Los imagino juntos, bailando en el pasillo la danza más macabra que imaginarse pueda, con esa extraña mezcla de pasión y rechazo que, al parecer, guió todos los pasos de Fred Astaire y Ginger Rogers. Mi padre es un hombre pequeño pero elegante. La muerte le debe de sacar una cabeza y, en cambio, me la figuro torpe y desmañada. Juntos, encantadores y ridículos, cuántas veces despertarían las suspicacias de mi madre dormida. Tal vez en sueños se le aparecieron, moviéndose al compás ternario de su abrazo, tarareando un vals cursi y mortal.

Ahora que mi cuerpo ha crecido, que he cambiado de casa, de amigos y de novio, mi cabeza se sigue peleando con esa dama intrusa que robaba las noches de mi padre. Fiel a mis obsesiones como otros a sus perros, a sus esposas o a sus gatos, tramo alguna venganza. Desde hace un mes, la espero levantada, pero debo confesar que todavía se me resiste. Cuando aparezca ante mí —sé que lo hará más tarde o más temprano porque también yo, por derecho propio, me he ganado un puesto en el selecto club de los miserables— le plantearé un enigma que no podrá responder. He ahí mi victoria: escuchar el silencio de la muerte.

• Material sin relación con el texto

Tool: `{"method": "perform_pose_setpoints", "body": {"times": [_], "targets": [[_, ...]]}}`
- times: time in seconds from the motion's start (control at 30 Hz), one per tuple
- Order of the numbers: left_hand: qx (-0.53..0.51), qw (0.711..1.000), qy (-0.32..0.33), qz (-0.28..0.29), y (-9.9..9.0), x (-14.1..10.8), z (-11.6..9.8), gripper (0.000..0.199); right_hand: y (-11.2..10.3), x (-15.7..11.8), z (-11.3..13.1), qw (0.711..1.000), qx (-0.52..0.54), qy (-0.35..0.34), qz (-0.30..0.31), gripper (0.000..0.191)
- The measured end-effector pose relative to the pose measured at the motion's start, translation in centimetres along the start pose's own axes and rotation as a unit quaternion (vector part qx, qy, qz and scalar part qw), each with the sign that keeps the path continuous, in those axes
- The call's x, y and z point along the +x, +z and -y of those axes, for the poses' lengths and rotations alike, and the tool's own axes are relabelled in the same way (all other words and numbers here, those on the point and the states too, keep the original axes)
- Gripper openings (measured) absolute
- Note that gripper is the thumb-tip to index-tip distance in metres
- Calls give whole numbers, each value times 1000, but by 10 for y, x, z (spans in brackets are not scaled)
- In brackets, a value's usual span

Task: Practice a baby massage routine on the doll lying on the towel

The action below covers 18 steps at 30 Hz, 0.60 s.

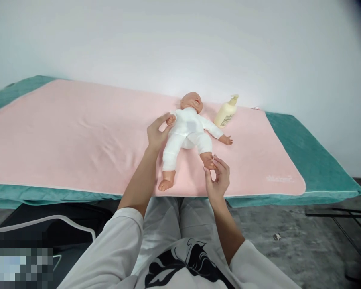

Aunque lo desease, no podría revelarles el contenido de ese enigma. Les adelanto, en cambio, que es una pregunta que cualquier miserable —y, si me apuran, incluso cualquier mortal— podría responder sin pensárselo mucho. Pero he llegado a intuir que planteársela a la muerte puede hacer que se enfríe incluso un grado más. O que se desdibuje el arroz blanco de su maquillaje. No es una cuestión metafísica. Tampoco práctica. Es algo susceptible de ser formulado en muy pocas palabras. Les dejo que se lo piensen. Entregada al insomnio cada noche, sólo espero encontrarme a mi madrastra para asistir, por fin, a su perplejidad.